Im Informatik-Studium beschäftigt man sich unter anderem mit folgenden Fachgebieten, die es zu einer abwechslungsreichen Kombination aus Natur- und Ingenieurswissenschaften machen:
- Algorithmen und Datenstrukturen. Z.B. Schleusen von Datenpaketen durch Netze (Die Entwicklung effizienter Handlungsvorschriften zum Lösen von Problemen mit dem Computer).
- Theoretische Informatik. Die Untersuchung der Lösbarkeit von Problemen.
- Programmierung und Softwareentwicklung. Die standardisierte Entwicklung qualitativ hochwertiger Programme.
- Rechnerarchitektur und Betriebssysteme. Funktion und Design von Hard- und Software.
- Datenbanken. Die Organisation und effiziente Verarbeitung großer Datenmengen.
- Künstliche Intelligenz. Die Entwicklung von intelligenten Agenten und Maschinen.
- Robotik. Die Steuerung und Entwicklung von Robotern für eine Vielzahl von praktischen Anwendungen.
- Bildverarbeitung und Graphische Datenverarbeitung. Die Analyse und Synthese von Bildern.
- Bioinformatik. Die Interpretation biologischer Daten und Modellbildung.
- Multimedia und Human-Computer Interaction. Die benutzerfreundliche Gestaltung interaktiver Systeme.
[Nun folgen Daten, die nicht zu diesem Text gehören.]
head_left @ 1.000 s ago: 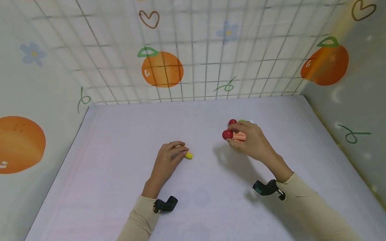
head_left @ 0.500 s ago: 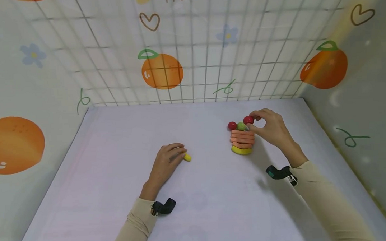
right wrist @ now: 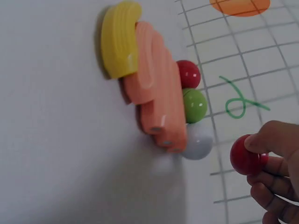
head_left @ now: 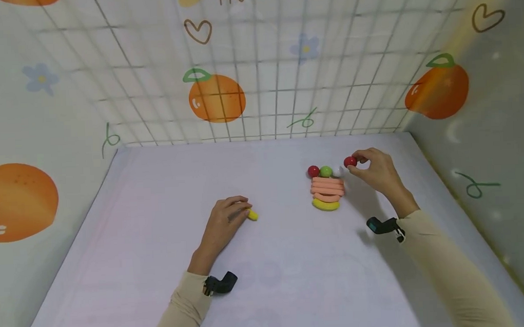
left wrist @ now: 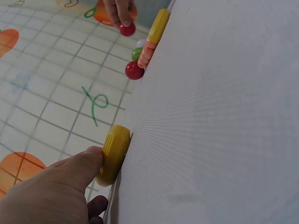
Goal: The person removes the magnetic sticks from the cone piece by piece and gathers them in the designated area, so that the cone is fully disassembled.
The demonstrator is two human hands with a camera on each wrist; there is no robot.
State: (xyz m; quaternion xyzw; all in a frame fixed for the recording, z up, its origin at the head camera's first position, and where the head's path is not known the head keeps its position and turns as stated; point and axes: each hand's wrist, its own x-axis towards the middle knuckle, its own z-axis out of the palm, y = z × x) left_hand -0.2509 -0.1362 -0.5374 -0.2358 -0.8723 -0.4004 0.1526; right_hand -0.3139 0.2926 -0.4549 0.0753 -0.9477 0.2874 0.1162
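Note:
My right hand [head_left: 378, 172] pinches a red ball [right wrist: 244, 155] between thumb and fingers, to the right of a row of balls. That row has another red ball [head_left: 313, 171], a green ball [head_left: 326, 171] and a white ball [right wrist: 198, 142]. Several pink ridged sticks [head_left: 327, 186] lie against the row's near side, with a curved yellow ridged piece [head_left: 326, 204] in front of them. On the left, my left hand [head_left: 224, 221] rests low at the table and holds a second yellow ridged piece [left wrist: 113, 155]. The thumb presses its side; the other fingers are mostly hidden.
A pale cloth covers the table [head_left: 266, 270]. Behind it rises a gridded wall sheet [head_left: 267, 75] with printed oranges, and printed side walls close in left and right. Each wrist carries a small black camera [head_left: 221, 283].
My right hand has carried the red ball from in front of the group to the row's right end, then slightly farther right, uncovering the pink sticks. My left hand stays nearly still.

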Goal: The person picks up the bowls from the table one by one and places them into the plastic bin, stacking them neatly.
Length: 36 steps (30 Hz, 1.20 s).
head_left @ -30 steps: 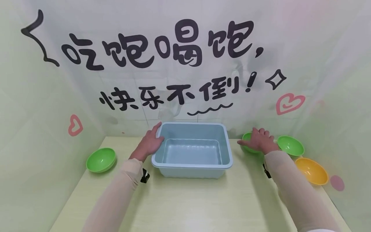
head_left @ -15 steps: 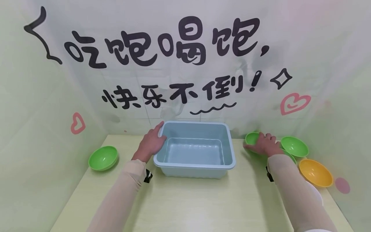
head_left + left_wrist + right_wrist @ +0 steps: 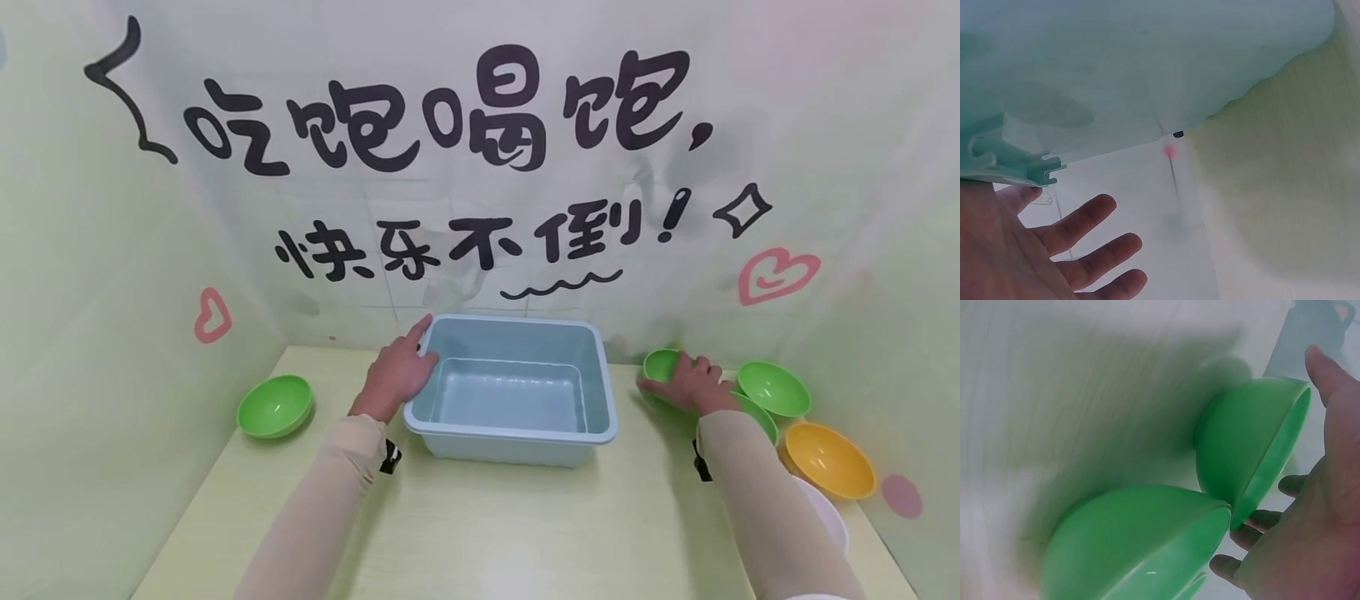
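Observation:
A light-blue plastic basin (image 3: pixel 510 432) stands at the back middle of the table. My left hand (image 3: pixel 396 377) rests on its left rim, thumb over the inner edge. In the left wrist view the other fingers of that hand (image 3: pixel 1079 244) are spread and nearly straight beside the basin's outer wall (image 3: pixel 1147 69). My right hand (image 3: pixel 693 383) is spread over a small green bowl (image 3: pixel 662 364) at the back right, partly hiding it. The right wrist view has the right-hand fingertips near the rim of this bowl (image 3: pixel 1244 437), beside a second green bowl (image 3: pixel 1129 540).
Right of my right hand sit another green bowl (image 3: pixel 774 388), an orange bowl (image 3: pixel 828 458) and a white bowl (image 3: pixel 825 508) partly under my sleeve. One more green bowl (image 3: pixel 275 406) lies at the far left. A lettered cloth (image 3: pixel 480 192) hangs behind the table.
The whole head view has shifted slightly. My right hand has come lower over the small green bowl, and the green and white bowls by my forearm show more. The left hand keeps its place on the basin.

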### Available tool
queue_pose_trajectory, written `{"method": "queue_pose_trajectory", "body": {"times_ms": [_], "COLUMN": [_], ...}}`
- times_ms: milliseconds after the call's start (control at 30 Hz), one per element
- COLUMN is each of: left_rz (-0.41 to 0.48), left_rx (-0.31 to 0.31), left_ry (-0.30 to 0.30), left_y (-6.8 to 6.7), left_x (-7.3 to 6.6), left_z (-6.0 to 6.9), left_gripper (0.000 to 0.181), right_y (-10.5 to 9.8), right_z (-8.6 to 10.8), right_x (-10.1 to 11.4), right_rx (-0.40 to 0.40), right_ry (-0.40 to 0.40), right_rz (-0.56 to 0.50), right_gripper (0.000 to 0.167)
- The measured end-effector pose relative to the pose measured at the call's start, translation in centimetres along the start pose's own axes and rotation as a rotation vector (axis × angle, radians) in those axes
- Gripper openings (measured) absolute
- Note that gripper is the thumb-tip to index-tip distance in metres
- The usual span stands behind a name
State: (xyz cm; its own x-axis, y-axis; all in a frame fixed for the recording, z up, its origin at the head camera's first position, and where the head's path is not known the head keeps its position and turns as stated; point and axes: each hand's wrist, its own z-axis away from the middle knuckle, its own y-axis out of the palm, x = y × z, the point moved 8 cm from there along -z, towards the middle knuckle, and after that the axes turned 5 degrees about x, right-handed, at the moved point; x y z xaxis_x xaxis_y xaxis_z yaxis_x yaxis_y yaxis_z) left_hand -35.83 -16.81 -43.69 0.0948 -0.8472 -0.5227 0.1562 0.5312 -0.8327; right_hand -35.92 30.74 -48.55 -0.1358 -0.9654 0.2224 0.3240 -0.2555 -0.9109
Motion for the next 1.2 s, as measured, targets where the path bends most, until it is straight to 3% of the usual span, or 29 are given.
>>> {"method": "queue_pose_trajectory", "body": {"times_ms": [600, 1200], "left_rz": [0.011, 0.033], "left_rx": [0.017, 0.032], "left_ry": [-0.012, -0.021], "left_y": [-0.2, 0.4], "left_x": [-0.1, 0.1], "left_z": [0.1, -0.2], "left_gripper": [0.07, 0.07], "right_y": [-0.7, 0.5], "right_z": [0.2, 0.2], "right_x": [1.5, 1.7], "right_rx": [0.021, 0.093], "right_ry": [-0.016, -0.013], "right_rz": [0.019, -0.048], "right_gripper": [0.106, 0.11]}}
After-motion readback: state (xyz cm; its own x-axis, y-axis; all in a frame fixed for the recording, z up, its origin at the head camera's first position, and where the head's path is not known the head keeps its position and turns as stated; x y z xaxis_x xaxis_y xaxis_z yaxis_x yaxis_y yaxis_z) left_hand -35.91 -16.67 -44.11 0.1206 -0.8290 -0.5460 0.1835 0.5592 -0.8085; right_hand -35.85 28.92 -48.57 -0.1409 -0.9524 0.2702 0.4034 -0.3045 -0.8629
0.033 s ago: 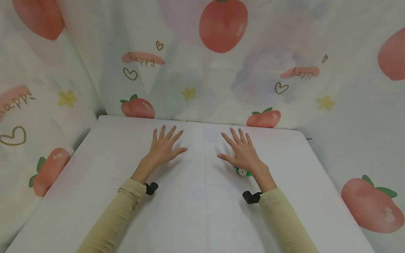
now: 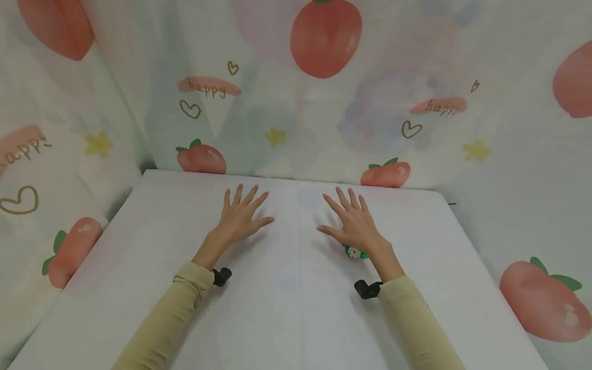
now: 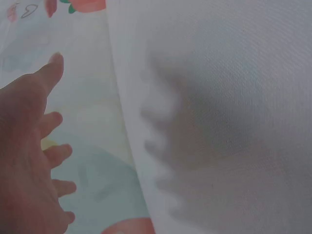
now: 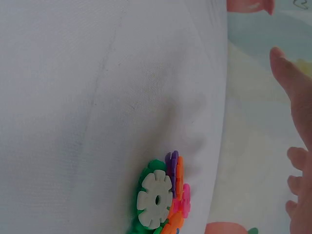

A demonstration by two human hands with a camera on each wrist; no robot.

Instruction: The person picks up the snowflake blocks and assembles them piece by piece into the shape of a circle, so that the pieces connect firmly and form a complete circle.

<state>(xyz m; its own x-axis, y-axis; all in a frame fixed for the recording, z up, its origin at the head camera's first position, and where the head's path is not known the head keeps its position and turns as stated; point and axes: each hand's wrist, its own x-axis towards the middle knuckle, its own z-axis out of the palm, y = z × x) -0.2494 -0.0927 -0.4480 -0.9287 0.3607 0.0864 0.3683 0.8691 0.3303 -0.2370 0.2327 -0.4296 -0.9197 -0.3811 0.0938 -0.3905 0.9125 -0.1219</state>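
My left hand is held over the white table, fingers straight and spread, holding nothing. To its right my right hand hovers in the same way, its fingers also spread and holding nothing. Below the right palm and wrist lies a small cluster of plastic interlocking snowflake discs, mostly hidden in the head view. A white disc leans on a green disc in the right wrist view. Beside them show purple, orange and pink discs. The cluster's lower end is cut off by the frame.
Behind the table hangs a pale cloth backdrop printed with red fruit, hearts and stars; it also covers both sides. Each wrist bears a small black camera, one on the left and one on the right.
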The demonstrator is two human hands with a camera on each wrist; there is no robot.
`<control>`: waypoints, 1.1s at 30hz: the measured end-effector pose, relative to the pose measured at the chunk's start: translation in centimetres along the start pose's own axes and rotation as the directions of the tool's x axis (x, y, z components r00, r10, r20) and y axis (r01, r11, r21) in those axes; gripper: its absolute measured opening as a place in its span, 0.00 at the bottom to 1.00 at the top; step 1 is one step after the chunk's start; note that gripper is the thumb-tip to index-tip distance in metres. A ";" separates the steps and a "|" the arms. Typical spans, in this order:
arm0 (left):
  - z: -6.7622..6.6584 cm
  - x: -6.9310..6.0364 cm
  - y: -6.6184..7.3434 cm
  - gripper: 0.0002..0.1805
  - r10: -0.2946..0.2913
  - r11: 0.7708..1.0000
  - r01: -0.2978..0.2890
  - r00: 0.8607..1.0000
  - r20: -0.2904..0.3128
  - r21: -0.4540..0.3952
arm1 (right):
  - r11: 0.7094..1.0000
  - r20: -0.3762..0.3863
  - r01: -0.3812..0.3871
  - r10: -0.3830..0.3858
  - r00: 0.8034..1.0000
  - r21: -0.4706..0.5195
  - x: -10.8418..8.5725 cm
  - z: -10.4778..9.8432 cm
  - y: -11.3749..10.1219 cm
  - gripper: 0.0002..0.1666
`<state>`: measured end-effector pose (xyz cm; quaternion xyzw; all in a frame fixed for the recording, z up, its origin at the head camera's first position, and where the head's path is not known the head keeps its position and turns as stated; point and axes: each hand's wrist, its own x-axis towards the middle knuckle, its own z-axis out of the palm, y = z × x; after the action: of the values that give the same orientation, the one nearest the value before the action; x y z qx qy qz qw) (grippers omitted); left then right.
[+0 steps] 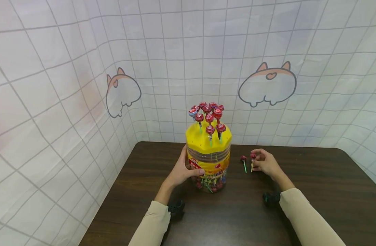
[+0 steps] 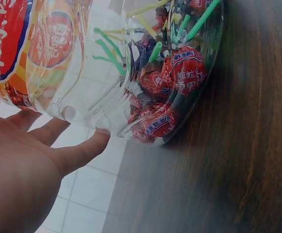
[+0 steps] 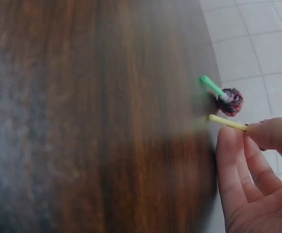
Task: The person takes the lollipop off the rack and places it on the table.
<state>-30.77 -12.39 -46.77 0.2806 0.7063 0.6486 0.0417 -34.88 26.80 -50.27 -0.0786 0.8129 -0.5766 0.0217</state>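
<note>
A clear plastic jar [image 1: 209,159] with a yellow lid [image 1: 203,140] stands upright on the table. Several red-wrapped lollipops [image 1: 209,118] stick up from the lid, and more lie inside the jar, as the left wrist view shows. My left hand [image 1: 183,169] holds the jar's left side, thumb across the front and fingers behind. To the right of the jar, my right hand [image 1: 266,164] pinches a lollipop by its yellow stick [image 3: 228,122]; its wrapped head is mostly hidden in the right wrist view. Beside it lies another lollipop with a green stick [image 3: 213,86].
The dark wooden table [image 1: 234,218] ends at the back against a white gridded curtain [image 1: 194,61] with cartoon prints. Black wrist devices, such as the one on the left wrist [image 1: 176,207], sit close above the tabletop.
</note>
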 end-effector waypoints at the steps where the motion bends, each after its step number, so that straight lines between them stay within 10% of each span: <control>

In Freiburg wird innerhalb dieser Fachbereiche an der Lösung ganz praktischer Forschungsfragen gearbeitet. Wie spannend das ist, zeigen die folgenden Beispiele: Wie können Computer Gegenstände erkennen und Blinden im Alltag weiterhelfen? Wie bringt man die Krebsforschung unter Einsatz von Data-Mining voran? Wie können humanoide Roboter vom Menschen lernen? Wie entwickelt man Software zur Steuerung sicherheitskritischer Systeme im Automobil-, Bahn- und Luftverkehr?